Work item:
Write down the whole listing below again without changing a word.
[Opening Data below section]
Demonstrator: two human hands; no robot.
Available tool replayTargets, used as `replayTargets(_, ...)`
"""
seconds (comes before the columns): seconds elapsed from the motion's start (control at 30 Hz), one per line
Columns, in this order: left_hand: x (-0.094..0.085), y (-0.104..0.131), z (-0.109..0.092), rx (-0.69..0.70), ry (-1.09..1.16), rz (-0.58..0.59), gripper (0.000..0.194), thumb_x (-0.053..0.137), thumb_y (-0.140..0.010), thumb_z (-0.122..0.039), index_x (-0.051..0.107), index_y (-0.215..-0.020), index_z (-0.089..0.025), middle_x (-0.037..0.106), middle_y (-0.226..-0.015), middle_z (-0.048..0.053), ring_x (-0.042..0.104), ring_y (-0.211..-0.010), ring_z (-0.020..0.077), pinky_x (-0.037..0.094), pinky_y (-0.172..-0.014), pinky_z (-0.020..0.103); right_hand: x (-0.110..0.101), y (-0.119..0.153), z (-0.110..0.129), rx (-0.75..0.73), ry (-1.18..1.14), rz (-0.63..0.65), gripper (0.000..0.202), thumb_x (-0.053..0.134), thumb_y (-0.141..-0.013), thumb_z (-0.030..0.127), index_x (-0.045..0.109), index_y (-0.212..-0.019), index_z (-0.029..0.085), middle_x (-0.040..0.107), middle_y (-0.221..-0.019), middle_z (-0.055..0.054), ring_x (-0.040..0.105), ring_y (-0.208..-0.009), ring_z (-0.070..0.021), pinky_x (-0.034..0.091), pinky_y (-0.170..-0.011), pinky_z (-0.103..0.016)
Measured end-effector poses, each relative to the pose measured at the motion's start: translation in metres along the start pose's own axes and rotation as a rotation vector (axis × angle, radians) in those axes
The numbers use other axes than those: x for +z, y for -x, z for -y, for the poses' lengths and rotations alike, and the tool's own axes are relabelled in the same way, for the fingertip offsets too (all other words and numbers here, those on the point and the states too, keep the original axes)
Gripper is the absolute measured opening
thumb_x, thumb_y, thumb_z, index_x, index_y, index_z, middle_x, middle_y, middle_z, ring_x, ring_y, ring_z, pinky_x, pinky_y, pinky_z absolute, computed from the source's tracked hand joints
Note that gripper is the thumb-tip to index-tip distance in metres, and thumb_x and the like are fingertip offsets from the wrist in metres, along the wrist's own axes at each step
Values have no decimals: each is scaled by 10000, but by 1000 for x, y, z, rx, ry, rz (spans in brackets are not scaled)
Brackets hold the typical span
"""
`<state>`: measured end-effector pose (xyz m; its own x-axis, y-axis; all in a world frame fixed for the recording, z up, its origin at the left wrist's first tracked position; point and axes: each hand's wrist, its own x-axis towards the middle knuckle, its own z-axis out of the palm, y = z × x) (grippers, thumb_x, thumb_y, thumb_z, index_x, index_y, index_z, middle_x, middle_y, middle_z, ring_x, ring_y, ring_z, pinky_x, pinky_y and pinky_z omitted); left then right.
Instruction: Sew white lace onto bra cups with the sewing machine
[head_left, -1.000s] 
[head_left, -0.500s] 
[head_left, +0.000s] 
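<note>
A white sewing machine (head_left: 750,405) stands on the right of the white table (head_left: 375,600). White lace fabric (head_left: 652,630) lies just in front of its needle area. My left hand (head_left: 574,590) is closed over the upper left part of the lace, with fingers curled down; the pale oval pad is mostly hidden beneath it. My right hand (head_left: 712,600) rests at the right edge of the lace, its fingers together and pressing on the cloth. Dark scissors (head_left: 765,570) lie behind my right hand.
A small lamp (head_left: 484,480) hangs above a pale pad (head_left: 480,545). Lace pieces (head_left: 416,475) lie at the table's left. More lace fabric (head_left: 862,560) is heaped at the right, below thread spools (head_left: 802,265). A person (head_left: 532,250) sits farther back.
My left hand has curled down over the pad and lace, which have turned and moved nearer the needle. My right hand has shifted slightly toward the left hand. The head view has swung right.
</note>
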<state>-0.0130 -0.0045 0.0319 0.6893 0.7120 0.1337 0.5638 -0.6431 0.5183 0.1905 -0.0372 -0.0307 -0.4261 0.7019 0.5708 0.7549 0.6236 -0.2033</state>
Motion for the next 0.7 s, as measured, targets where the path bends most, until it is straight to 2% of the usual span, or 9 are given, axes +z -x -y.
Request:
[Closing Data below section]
Solution to the problem:
Demonstrator: two human hands; no robot.
Available tool replayTargets, used as `replayTargets(_, ...)`
"""
seconds (comes before the columns): seconds elapsed from the motion's start (control at 30 Hz), one per line
Columns, in this order: left_hand: x (-0.094..0.085), y (-0.104..0.131), z (-0.109..0.092), rx (-0.69..0.70), ry (-1.09..1.16), rz (-0.58..0.59), gripper (0.000..0.194), thumb_x (-0.053..0.137), thumb_y (-0.140..0.010), thumb_z (-0.122..0.039), index_x (-0.051..0.107), index_y (-0.215..-0.020), index_z (-0.089..0.025), middle_x (-0.037..0.106), middle_y (-0.226..-0.015), middle_z (-0.048..0.053), ring_x (-0.042..0.104), ring_y (-0.211..-0.010), ring_z (-0.020..0.077), pinky_x (-0.037..0.094), pinky_y (-0.172..-0.014), pinky_z (-0.020..0.103); right_hand: x (-0.110..0.101), y (-0.119..0.153), z (-0.110..0.129), rx (-0.75..0.73), ry (-1.18..1.14), rz (-0.63..0.65), gripper (0.000..0.202), thumb_x (-0.053..0.134), thumb_y (-0.141..-0.013), thumb_z (-0.030..0.127), index_x (-0.045..0.109), index_y (-0.212..-0.019), index_z (-0.029..0.085), middle_x (-0.040..0.107), middle_y (-0.221..-0.019), middle_z (-0.055..0.054), ring_x (-0.040..0.105), ring_y (-0.208..-0.009), ring_z (-0.070..0.021), pinky_x (-0.034..0.091), pinky_y (-0.170..-0.011), pinky_z (-0.103..0.016)
Measured end-effector poses, each relative to the pose measured at the motion's start: translation in metres along the start pose's own axes and rotation as a rotation vector (axis × angle, radians) in those axes
The numbers use other axes than those: x for +z, y for -x, z for -y, for the poses' lengths and rotations alike, and the tool's own axes are relabelled in the same way, for the fingertip offsets too (all other words and numbers here, those on the point and the states too, keep the original axes)
Gripper is the absolute measured opening
thumb_x, thumb_y, thumb_z, index_x, index_y, index_z, middle_x, middle_y, middle_z, ring_x, ring_y, ring_z, pinky_x, pinky_y, pinky_z absolute, computed from the source's tracked hand joints
Note that gripper is the thumb-tip to index-tip distance in metres, and thumb_x and the like are fingertip offsets from the wrist in metres, along the wrist's own axes at each step
Values have no decimals: each is scaled by 10000, but by 1000 for x, y, z, rx, ry, rz (spans in brackets are not scaled)
Brackets hold the typical span
"""
`<state>`: measured end-effector pose (xyz m; its own x-axis, y-axis; all in a world frame fixed for the recording, z up, its origin at the left wrist's first tracked position; point and axes: each hand's wrist, its own x-axis towards the middle knuckle, its own z-axis out of the palm, y = z × x) (grippers, thumb_x, thumb_y, thumb_z, index_x, index_y, index_z, middle_x, middle_y, middle_z, ring_x, ring_y, ring_z, pinky_x, pinky_y and pinky_z omitted); left then right.
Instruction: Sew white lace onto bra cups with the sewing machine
[head_left, -1.000s] 
[head_left, -0.500s] 
[head_left, +0.000s] 
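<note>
A white sewing machine (head_left: 750,405) stands on the right of the white table (head_left: 375,600). White lace fabric (head_left: 652,630) lies just in front of its needle area. My left hand (head_left: 574,590) is closed over the upper left part of the lace, with fingers curled down; the pale oval pad is mostly hidden beneath it. My right hand (head_left: 712,600) rests at the right edge of the lace, its fingers together and pressing on the cloth. Dark scissors (head_left: 765,570) lie behind my right hand.
A small lamp (head_left: 484,480) hangs above a pale pad (head_left: 480,545). Lace pieces (head_left: 416,475) lie at the table's left. More lace fabric (head_left: 862,560) is heaped at the right, below thread spools (head_left: 802,265). A person (head_left: 532,250) sits farther back.
My left hand has curled down over the pad and lace, which have turned and moved nearer the needle. My right hand has shifted slightly toward the left hand. The head view has swung right.
</note>
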<state>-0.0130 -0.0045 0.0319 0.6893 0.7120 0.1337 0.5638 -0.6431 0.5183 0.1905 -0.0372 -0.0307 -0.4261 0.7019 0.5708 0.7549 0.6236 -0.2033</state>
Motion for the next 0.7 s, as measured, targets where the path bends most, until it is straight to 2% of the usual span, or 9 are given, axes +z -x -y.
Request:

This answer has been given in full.